A decisão, tomada três dias antes pelo Órgão Especial, decorre de ação da Procuradoria-Geral de Justiça contra trechos da Lei de Zoneamento de 2024. O ponto central é a ampliação do potencial construtivo em determinadas áreas após ajustes aprovados pela Câmara Municipal. A controvérsia, contudo, não se limita à engenharia urbana.
Revisão legislativa sob questionamento constitucional
Segundo o relator, desembargador Luis Fernando Nishi, não houve comprovação suficiente de participação popular adequada durante a tramitação das mudanças. Ele apontou risco de “modificações irreversíveis à vida comunitária” caso a aplicação da norma continue antes do julgamento final.

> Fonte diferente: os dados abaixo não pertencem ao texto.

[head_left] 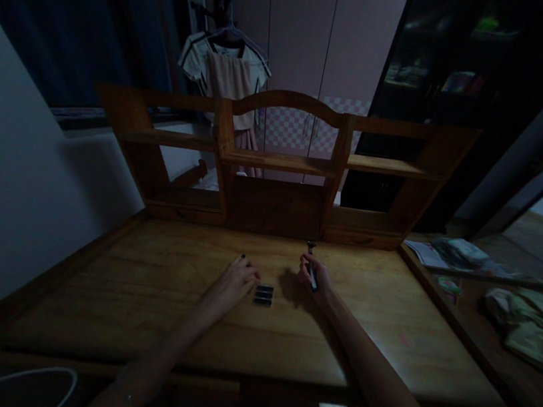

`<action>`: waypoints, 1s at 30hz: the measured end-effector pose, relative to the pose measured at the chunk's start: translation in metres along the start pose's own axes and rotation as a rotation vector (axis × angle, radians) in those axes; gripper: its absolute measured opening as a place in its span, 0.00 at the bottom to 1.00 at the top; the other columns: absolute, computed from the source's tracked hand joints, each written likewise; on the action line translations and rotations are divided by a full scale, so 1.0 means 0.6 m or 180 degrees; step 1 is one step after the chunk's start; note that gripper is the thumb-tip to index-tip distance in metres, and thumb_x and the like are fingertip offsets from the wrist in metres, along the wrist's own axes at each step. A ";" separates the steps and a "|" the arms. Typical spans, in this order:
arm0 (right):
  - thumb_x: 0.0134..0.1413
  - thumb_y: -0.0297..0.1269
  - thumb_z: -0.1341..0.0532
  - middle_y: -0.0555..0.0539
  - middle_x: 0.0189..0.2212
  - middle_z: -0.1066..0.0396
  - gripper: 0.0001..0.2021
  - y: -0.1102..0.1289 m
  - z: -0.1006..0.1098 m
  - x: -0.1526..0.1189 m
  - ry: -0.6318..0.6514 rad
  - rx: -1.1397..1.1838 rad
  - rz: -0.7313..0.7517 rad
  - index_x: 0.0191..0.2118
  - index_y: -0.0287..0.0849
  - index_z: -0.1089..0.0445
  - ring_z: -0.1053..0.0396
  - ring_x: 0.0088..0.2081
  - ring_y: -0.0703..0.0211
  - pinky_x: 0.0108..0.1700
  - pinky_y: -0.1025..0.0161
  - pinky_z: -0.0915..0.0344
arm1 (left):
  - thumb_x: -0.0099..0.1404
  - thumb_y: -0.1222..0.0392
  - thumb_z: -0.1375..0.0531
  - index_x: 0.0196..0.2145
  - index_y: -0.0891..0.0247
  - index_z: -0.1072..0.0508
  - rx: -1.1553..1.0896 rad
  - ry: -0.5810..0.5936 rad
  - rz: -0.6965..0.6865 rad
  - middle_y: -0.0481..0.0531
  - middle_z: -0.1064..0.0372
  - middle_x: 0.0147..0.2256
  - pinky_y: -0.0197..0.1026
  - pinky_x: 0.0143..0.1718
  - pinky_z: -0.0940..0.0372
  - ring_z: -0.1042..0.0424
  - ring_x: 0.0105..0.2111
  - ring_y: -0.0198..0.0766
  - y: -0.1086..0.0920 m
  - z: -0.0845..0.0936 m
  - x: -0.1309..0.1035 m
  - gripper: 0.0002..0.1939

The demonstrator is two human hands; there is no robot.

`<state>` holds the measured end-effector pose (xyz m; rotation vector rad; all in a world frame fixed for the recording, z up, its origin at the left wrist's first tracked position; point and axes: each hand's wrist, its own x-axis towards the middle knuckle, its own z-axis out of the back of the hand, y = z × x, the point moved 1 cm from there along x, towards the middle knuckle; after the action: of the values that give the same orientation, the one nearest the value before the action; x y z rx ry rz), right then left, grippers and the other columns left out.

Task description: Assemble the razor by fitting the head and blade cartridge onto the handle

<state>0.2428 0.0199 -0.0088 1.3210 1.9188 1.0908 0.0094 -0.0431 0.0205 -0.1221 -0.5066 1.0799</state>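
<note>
My right hand [317,281] is wrapped round the handle of a razor [311,271], held above the wooden desk [164,283] with its head pointing away from me. Left of it, my left hand [239,278] is over the desk with its fingers bent, and a small dark tip [243,256] shows just beyond them. What that hand holds, if anything, is too small to make out. A small clear case with black cartridges [263,295] lies flat on the desk between my hands, close to my left fingertips.
A wooden shelf unit [282,162] stands along the desk's back edge. To the right are papers with a plastic bag [461,254] and a pale cloth bag [541,329]. A white cable [33,372] hangs at the lower left.
</note>
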 end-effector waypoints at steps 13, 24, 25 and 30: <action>0.51 0.45 0.43 0.60 0.05 0.52 0.12 -0.001 0.001 0.003 0.0014 -0.0072 0.0004 0.23 0.44 0.40 0.58 0.08 0.69 0.13 0.68 0.59 | 0.59 0.64 0.42 0.31 0.61 0.24 -0.0359 0.0369 -0.0188 0.52 0.33 0.35 0.42 0.45 0.42 0.35 0.41 0.41 -0.011 -0.026 0.025 0.06; 0.52 0.44 0.44 0.59 0.05 0.52 0.12 0.000 -0.005 -0.002 0.0115 -0.0123 0.0004 0.23 0.43 0.39 0.57 0.08 0.69 0.13 0.68 0.58 | 0.51 0.65 0.38 0.29 0.61 0.24 -0.0475 0.0488 0.0185 0.53 0.29 0.33 0.41 0.38 0.39 0.31 0.37 0.42 -0.021 -0.025 0.033 0.05; 0.52 0.44 0.44 0.59 0.05 0.52 0.12 0.001 -0.005 -0.002 0.0099 -0.0144 -0.0014 0.23 0.43 0.39 0.57 0.08 0.69 0.13 0.68 0.58 | 0.50 0.65 0.37 0.29 0.61 0.24 -0.0468 0.0499 0.0239 0.52 0.29 0.33 0.41 0.37 0.39 0.31 0.36 0.42 -0.021 -0.025 0.034 0.05; 0.51 0.44 0.44 0.59 0.05 0.53 0.12 0.006 -0.009 -0.004 0.0070 -0.0148 -0.0016 0.23 0.43 0.39 0.58 0.09 0.69 0.13 0.68 0.58 | 0.48 0.65 0.36 0.30 0.59 0.23 -0.0410 0.0532 0.0416 0.51 0.29 0.32 0.40 0.34 0.41 0.31 0.34 0.41 -0.019 -0.029 0.036 0.08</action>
<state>0.2413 0.0169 -0.0029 1.2834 1.9001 1.1452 0.0343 -0.0274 0.0160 -0.3597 -0.4215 1.1529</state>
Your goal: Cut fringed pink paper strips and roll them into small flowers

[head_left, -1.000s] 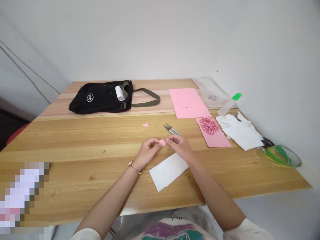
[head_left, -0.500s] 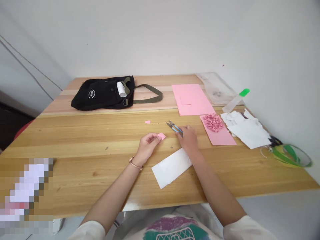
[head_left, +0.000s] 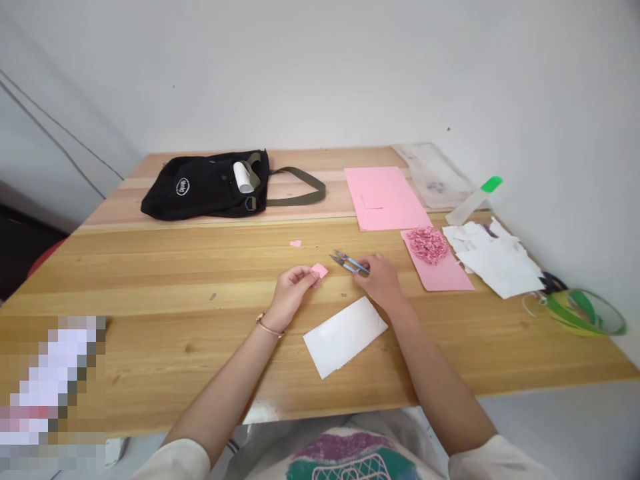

A Procuradoria sustenta que a chamada “revisão da revisão” alterou o mapa de zoneamento urbano por meio de substitutivos que ampliaram o conteúdo original do projeto. Para o tribunal, a profundidade das audiências públicas foi insuficiente diante das mudanças introduzidas. Para além do embate jurídico, o episódio revela tensão estrutural na governança da cidade.
Eixos urbanos e adensamento ampliado
Associações reunidas no Fórum de Associações Civis afirmam que as alterações expandiram as áreas dos Eixos de Estruturação da Transformação Urbana (EETU). Na prática, isso teria permitido maior adensamento construtivo e flexibilização de parâmetros antes mais restritivos.
Esse redesenho impacta regras de altura, ocupação e coeficiente de aproveitamento, pilares do Plano Diretor Estratégico. A discussão técnica, portanto, atinge a lógica de crescimento da capital e o equilíbrio entre oferta imobiliária e infraestrutura urbana. A análise do mérito ainda depende de informações solicitadas às autoridades municipais.
Prefeitura avalia recurso e mercado observa
A Prefeitura de São Paulo informou que ainda não foi formalmente notificada e avaliará eventual recurso. A Câmara Municipal não se manifestou até o momento. Enquanto isso, projetos em fase de protocolo ou licenciamento ficam em compasso de espera.
No curto prazo, a suspensão cria incerteza regulatória para construtoras, investidores e proprietários de terrenos. No médio prazo, pode alterar a oferta futura de imóveis, pressionando preços ou postergando empreendimentos estratégicos.
Os alvarás suspensos em São Paulo expõem um dilema maior: até que ponto a aceleração legislativa em temas urbanos suporta escrutínio judicial rigoroso. A resposta do TJ-SP não definirá apenas a validade de um artigo, mas o padrão de segurança jurídica que orienta o mercado imobiliário da maior metrópole do país.